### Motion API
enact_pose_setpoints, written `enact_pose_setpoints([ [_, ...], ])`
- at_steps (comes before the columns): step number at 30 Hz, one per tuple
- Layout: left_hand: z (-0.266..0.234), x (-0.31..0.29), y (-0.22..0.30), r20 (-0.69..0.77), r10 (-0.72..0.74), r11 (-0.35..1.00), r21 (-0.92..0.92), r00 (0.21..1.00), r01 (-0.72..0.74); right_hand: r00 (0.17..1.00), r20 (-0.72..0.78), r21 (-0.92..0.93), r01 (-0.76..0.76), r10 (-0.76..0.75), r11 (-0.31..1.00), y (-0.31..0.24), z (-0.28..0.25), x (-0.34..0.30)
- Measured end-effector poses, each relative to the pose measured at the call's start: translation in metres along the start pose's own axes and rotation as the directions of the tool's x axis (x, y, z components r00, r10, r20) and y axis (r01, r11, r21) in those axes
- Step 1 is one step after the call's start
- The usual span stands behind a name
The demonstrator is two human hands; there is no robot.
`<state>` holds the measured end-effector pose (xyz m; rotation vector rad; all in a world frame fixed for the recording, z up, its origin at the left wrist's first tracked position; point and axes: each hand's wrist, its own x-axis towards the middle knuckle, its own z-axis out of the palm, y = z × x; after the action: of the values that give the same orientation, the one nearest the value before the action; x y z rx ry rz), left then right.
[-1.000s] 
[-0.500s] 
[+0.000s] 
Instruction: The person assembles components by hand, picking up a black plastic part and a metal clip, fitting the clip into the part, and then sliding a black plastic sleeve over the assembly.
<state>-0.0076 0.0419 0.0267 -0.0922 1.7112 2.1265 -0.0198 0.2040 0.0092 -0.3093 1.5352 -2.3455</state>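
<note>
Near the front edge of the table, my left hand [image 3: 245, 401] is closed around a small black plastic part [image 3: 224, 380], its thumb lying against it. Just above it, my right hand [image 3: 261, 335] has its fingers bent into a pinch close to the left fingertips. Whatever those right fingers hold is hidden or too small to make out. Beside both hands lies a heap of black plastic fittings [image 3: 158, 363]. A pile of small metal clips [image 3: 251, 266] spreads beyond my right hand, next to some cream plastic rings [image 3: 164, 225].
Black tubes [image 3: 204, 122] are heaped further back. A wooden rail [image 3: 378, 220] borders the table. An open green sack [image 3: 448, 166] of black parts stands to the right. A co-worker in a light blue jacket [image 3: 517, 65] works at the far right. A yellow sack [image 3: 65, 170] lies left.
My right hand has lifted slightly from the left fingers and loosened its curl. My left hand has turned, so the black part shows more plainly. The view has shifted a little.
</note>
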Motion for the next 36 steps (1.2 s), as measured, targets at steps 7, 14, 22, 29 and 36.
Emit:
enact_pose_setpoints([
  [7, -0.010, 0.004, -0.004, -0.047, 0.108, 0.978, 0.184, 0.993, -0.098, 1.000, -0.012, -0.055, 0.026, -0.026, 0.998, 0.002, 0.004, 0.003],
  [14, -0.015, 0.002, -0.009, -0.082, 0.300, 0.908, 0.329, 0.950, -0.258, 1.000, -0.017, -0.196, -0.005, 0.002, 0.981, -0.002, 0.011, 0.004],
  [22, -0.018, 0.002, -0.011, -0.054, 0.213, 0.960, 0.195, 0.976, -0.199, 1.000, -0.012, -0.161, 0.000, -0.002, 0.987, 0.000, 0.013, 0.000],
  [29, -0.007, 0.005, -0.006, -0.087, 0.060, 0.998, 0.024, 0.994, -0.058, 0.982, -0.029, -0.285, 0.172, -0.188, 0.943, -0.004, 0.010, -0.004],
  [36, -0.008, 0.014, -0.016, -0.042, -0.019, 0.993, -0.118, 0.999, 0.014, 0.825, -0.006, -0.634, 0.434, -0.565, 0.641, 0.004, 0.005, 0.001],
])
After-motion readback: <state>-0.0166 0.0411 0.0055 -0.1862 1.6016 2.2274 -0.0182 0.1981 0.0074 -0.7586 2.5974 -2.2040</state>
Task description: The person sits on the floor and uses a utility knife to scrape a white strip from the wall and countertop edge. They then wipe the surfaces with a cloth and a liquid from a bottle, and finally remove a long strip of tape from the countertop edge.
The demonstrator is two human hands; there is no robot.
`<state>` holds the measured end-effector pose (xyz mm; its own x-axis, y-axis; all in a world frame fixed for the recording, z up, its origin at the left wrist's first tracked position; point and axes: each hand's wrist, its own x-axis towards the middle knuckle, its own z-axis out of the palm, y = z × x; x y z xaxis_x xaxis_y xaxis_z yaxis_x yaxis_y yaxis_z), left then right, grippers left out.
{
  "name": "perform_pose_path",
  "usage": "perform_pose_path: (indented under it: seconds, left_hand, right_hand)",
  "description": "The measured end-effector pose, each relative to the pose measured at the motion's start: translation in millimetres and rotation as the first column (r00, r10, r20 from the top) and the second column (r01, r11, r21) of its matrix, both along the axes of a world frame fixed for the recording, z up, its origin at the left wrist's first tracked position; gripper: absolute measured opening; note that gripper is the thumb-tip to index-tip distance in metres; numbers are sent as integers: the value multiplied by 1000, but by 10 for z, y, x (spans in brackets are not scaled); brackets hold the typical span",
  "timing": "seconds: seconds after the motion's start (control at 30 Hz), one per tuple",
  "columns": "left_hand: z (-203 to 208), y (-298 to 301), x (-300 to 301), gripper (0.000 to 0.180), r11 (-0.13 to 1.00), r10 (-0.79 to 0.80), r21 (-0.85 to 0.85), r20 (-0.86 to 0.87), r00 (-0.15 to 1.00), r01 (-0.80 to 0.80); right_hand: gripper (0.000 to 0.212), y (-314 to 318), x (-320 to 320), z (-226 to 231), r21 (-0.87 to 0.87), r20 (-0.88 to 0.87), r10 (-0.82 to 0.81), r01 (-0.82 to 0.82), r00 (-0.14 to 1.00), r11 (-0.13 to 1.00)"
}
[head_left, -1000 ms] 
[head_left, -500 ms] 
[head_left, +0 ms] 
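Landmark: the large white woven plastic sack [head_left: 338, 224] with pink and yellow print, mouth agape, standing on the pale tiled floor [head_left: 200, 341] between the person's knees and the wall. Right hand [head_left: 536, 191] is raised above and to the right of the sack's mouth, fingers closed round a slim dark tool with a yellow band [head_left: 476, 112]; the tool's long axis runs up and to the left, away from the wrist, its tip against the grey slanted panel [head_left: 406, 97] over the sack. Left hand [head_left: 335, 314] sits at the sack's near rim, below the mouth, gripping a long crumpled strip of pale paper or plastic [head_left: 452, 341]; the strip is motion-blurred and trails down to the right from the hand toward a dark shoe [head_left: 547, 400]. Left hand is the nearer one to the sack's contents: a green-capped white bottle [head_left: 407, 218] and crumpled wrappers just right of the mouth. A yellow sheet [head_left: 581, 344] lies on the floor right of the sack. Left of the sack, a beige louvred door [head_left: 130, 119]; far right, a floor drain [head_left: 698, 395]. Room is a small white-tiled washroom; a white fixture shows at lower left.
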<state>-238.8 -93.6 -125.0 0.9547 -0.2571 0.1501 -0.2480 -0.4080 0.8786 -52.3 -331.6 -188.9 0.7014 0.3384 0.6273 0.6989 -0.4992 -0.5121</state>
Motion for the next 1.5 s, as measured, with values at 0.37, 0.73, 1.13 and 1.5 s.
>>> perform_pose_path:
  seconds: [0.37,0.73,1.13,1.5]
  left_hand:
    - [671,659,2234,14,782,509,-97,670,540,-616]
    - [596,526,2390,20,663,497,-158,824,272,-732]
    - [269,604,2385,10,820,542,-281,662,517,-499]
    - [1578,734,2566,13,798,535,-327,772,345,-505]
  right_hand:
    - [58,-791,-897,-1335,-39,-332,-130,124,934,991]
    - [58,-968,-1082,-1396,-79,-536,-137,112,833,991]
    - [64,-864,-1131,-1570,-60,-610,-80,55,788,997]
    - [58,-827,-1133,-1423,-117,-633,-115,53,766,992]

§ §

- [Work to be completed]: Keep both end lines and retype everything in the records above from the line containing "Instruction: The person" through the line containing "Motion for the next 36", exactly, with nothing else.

- [Reply to the exercise]:
Instruction: The person assembles components by hand, picking up a black plastic part and a metal clip, fitting the clip into the part, and then sliding a black plastic sleeve over the assembly.
<state>-0.0076 0.0419 0.0267 -0.0922 1.7112 2.1265 -0.0198 0.2040 0.0092 -0.3093 1.5352 -2.3455</state>
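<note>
Near the front edge of the table, my left hand [image 3: 245, 401] is closed around a small black plastic part [image 3: 224, 380], its thumb lying against it. Just above it, my right hand [image 3: 261, 335] has its fingers bent into a pinch close to the left fingertips. Whatever those right fingers hold is hidden or too small to make out. Beside both hands lies a heap of black plastic fittings [image 3: 158, 363]. A pile of small metal clips [image 3: 251, 266] spreads beyond my right hand, next to some cream plastic rings [image 3: 164, 225].
Black tubes [image 3: 204, 122] are heaped further back. A wooden rail [image 3: 378, 220] borders the table. An open green sack [image 3: 448, 166] of black parts stands to the right. A co-worker in a light blue jacket [image 3: 517, 65] works at the far right. A yellow sack [image 3: 65, 170] lies left.
My right hand has lifted slightly from the left fingers and loosened its curl. My left hand has turned, so the black part shows more plainly. The view has shifted a little.
</note>
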Motion for the next 36 steps (1.2 s), as measured, targets at steps 7, 14, 22, 29 and 36.

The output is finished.